சுருக்கம்

An aggressive case of von hippel-lindau disease: Case report and review of outcomes.

Bruno Barbosa Ribeiro, Catarina S Castro, Miguel R Lume, Maria J Furtado

Purpose: To report a case of exudative retinal detachment secondary to Retinal Capillary Hemangioblastomas (RCH) in a patient with severe Von-Hippel Lindau (VHL) disease. Methods: We conducted a retrospective review of the patient’s clinical records. Informed consent was obtained. Results: We present the case of a 46-year-old female diagnosed with VHL syndrome in 1998. Past medical history is relevant for several neurosurgical interventions due to cerebellar hemangioblastomas. Past ophthalmic history is relevant for Left Eye (LE) evisceration due to RCH with secondary exudative retinal detachment and neovascular glaucoma. Over the course of 10 years, the patient developed multiple Right Eye (RE) RCH, successfully treated and controlled with laser photocoagulation and transscleral cryotherapy. In December 2021, new multiple cerebellar hemangioblastomas were detected on Magnetic Resonance Imaging (MRI) and a pancreatic neuroendocrine tumor was diagnosed.
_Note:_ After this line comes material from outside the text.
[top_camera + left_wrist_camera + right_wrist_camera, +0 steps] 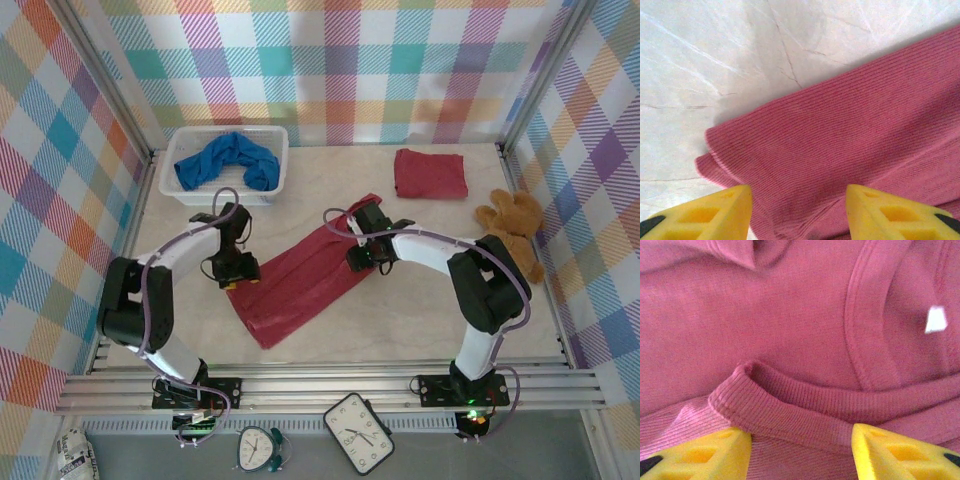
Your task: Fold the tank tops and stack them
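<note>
One dark red tank top (300, 285) lies folded lengthwise in a diagonal strip at mid-table. My left gripper (238, 270) hovers at its near-left end. In the left wrist view the gripper (799, 200) is open, its yellow fingers (720, 212) straddling the flat ribbed cloth (850, 135) near its corner. My right gripper (365, 255) is over the strip's far end, also open (801, 440), with a raised ribbed hem (790, 410) running between the fingers. A second dark red tank top (430, 173) lies folded at the back right. The blue tank top (228, 163) is bunched in the basket.
The white mesh basket (180, 150) stands at the back left. A brown teddy bear (515, 225) sits by the right wall. Checked walls close in the table on three sides. Bare tabletop (400, 320) shows in front of the strip.
</note>
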Controlling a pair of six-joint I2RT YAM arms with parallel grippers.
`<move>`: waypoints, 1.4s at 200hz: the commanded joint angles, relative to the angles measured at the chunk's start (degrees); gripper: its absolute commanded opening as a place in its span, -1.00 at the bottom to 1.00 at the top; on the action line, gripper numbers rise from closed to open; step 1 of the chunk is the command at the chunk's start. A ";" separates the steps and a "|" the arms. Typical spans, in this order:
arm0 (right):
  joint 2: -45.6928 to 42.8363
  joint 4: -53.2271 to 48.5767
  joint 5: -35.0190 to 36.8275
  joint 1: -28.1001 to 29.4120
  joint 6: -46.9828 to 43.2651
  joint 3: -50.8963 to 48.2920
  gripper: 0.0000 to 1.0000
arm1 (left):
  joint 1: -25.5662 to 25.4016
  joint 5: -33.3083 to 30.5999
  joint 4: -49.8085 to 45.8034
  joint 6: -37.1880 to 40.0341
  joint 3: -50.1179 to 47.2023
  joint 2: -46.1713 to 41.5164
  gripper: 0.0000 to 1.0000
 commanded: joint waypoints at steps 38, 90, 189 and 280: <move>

She also experienced rapid growth of new RCH complicated with secondary inferior exudative retinal detachment, treated with laser photocoagulation combined with intravitreal anti-VEGF, with good response and complete resolution of sub retinal fluid. Best corrected visual acuity has been stable throughout follow-up. Conclusion: VHL syndrome is a rare, multisystem disease with high morbidity and retinal capillary hemangioblastoma is the hallmark of ocular manifestations. Although laser photocoagulation and transscleral cryotherapy has been the mainstay of treatment, anti-VEGF therapy may be a valuable adjuvant for controlling exudative complications.